(Task)
From the first line to the last, repeat the data exactly and drop the pictures.

##############################

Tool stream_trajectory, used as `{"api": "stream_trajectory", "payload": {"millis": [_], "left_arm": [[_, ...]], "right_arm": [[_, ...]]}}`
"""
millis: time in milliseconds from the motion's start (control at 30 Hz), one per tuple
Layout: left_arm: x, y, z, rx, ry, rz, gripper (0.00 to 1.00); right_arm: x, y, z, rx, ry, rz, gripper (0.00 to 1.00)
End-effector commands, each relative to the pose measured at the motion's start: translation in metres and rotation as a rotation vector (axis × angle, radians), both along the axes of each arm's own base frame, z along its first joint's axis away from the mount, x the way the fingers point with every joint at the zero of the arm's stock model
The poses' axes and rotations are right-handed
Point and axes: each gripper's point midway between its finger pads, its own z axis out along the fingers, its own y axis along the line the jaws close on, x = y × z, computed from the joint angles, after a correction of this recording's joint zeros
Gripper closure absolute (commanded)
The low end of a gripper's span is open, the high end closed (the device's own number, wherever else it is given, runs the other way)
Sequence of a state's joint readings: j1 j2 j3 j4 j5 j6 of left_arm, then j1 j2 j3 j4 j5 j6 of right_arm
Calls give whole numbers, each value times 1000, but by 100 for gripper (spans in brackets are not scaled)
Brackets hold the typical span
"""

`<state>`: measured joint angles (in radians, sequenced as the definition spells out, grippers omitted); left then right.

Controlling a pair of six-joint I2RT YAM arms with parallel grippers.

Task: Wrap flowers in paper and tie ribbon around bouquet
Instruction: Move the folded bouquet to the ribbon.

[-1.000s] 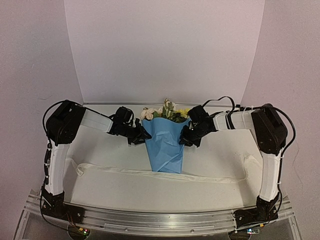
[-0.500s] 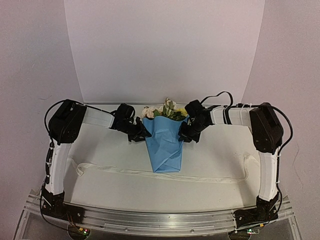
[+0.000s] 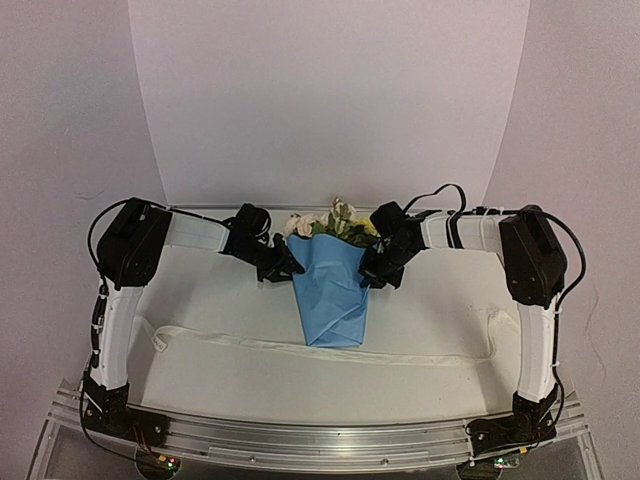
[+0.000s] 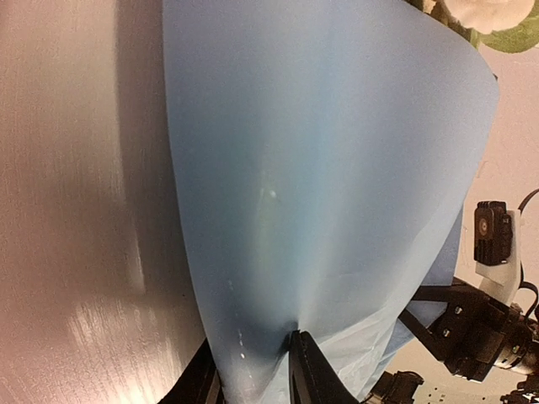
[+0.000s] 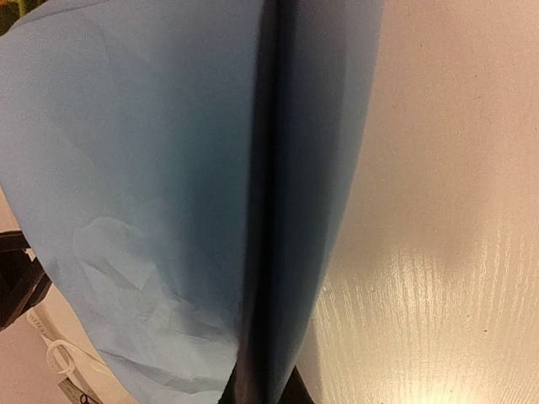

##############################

(Solution for this task)
Tool stream_trajectory, used as `{"api": "stream_trajectory", "payload": {"millis": [_], "left_arm": [[_, ...]], "right_arm": [[_, ...]]}}`
"""
millis: time in milliseconds from the motion's start (control at 30 Hz), one per tuple
Layout: left_arm: x, y, z, rx, ry, rz, gripper (0.00 to 1.00); right_arm: x, y, z, rx, ry, rz, gripper (0.00 to 1.00)
End-effector commands, each relative to the pose measured at the motion's start: translation in metres and rotation as a rotation vector (axis × angle, radians), both along the axes of each arm's own base frame, z along its first joint's axis away from the mount, x the way the fingers point with every joint at the zero of the arm's stock model
The poses' axes and rotations are right-handed
Point and axes: each gripper's point midway between its finger pads, its own z axis out along the fingers, its own y axis along the line the jaws close on, x = y × z, computed from the joint angles, after a correction of this recording's joint zeros
Gripper closure absolute (commanded)
The low end of a gripper's span is open, the high end closed (the device's own number, wherever else it is given, runs the other way)
Sequence of a state's joint readings: j1 j2 j3 j4 j5 j6 of left_arm, then j1 j2 j3 j4 j5 j6 of right_arm
Calls give whole numbers, each value times 1000, but by 100 for gripper (spans in brackets are not scaled)
Brackets hold the typical span
"""

`<state>`: measured joint angles (in radians, sequenced as the definition spells out, grippers omitted); left then right.

Controlling a pair of six-joint I2RT YAM arms with parallel grippers.

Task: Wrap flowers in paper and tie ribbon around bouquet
Instruction: Move the folded bouquet to the ribbon.

[-1.000s] 
[-0.500s] 
[+0.000s] 
[+0.000s] 
[+0.000s] 

Besides this answer, nothing more is needed.